Ayam woku is a culinary delight from Manado, North Sulawesi. The star ingredient here is chicken, cooked in herbs and chillies. The dish’s name comes from the woka leaf (Livistona altissima, a genus of palm) used during the cooking process. Woka trees thrive in Sulawesi and the leaves are often used as a food wrapper, something unique to Manado. According to the Manadonese, food wrapped in a woka leaf will taste more delicious, and it’s obviously visually more pleasing.

Woku also refers to certain spices used for making the dish. There are two kinds of woku: woku balanga (cooked in a belanga or cooking pot) and woku daun (wrapped in woka leaf and steamed and/or grilled over charcoal).

The meat used in woku doesn’t have to be limited to just chicken or poultry. Other meat such as beef, pork and seafood can be used as well. Please feel free to substitute the main ingredients with your choice of meat or seafood for this recipe. 

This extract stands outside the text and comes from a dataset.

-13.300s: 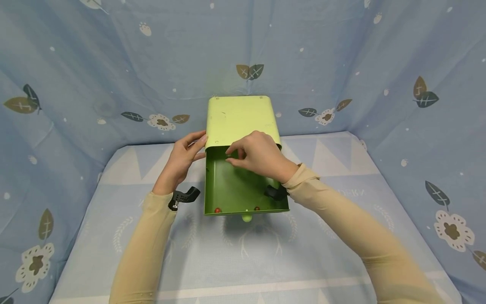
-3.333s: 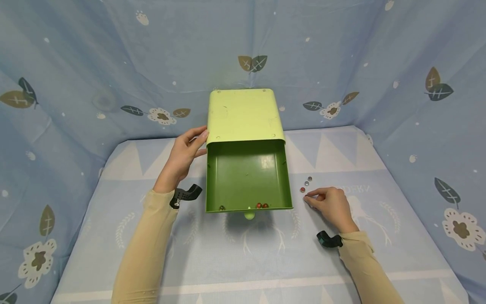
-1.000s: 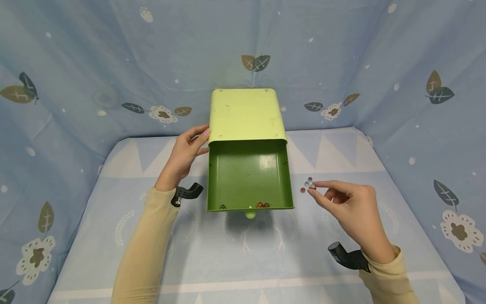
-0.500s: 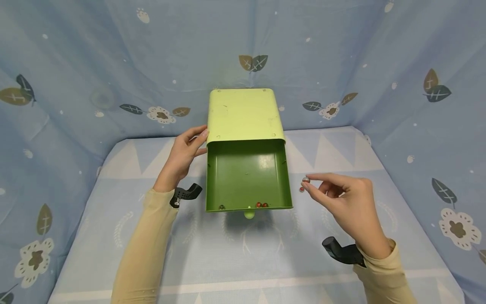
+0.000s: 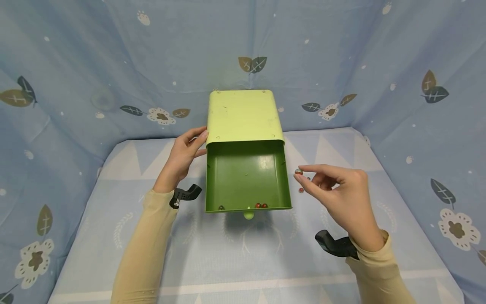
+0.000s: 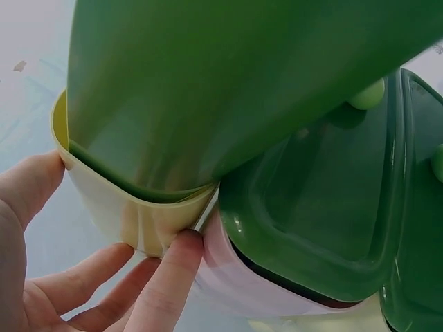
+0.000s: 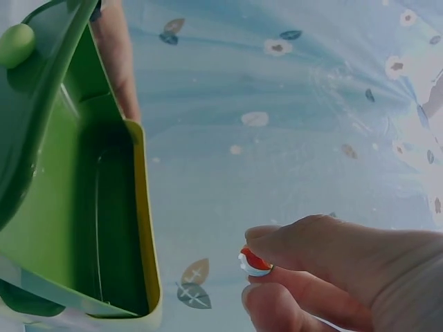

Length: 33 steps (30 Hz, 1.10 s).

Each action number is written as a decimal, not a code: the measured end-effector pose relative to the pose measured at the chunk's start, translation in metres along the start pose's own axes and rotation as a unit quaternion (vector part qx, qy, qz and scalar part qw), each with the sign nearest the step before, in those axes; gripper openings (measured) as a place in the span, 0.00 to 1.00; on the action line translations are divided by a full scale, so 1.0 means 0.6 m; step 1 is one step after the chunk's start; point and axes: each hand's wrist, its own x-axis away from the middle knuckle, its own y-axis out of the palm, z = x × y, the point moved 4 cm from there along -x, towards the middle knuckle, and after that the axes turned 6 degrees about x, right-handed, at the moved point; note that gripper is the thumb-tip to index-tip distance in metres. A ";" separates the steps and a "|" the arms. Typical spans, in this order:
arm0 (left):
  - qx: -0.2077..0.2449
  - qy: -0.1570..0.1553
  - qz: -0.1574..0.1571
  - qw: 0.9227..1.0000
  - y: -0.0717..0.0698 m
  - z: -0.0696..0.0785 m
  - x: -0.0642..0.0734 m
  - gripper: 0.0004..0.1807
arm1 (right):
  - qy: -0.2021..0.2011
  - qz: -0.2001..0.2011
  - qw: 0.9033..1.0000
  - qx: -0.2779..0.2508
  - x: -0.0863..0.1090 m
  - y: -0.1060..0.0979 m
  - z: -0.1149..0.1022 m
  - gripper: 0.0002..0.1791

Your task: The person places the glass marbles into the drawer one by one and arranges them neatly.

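My left hand (image 5: pixel 181 157) grips the left side of a small drawer cabinet (image 5: pixel 244 114) with a yellow-green casing. In the left wrist view its thumb and fingertips (image 6: pixel 183 242) are on the casing near the front edge. The green drawer (image 5: pixel 248 177) is pulled out and holds two red marbles (image 5: pixel 261 205) and a dark marble (image 5: pixel 221 207) along its front wall. To the drawer's right, my right hand (image 5: pixel 338 192) pinches a red and whitish glass marble (image 7: pixel 256 261) between thumb and fingers. A red marble (image 5: pixel 301 190) lies below that hand.
Another small marble (image 5: pixel 309 179) shows partly behind the right fingers. In the left wrist view a closed green drawer (image 6: pixel 318 200) in a pink casing sits below the open one. A patterned blue curtain (image 5: pixel 171 63) stands behind the cloth-covered table (image 5: pixel 228 270).
Over the last second the right hand has lifted the pinched marble from beside the others and moved it up and left, nearer the drawer. The left hand stays on the casing.
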 end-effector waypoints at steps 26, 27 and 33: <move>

Woku dish uses a mix of fresh herbs which makes it quite aromatic. The ginger and chillies add some heat and the tomato makes the dish lighter and fresher. Traditionally, after all the spices are sauteed and the meat is cooked in a pot, wrapped in woka leaf, and then grilled just before serving. But as it is hard to find the leaf outside Sulawesi, we will stop the cooking process at the pot. Even so, the flavour is still very delicious. Ayam woku is best enjoyed with plenty of rice.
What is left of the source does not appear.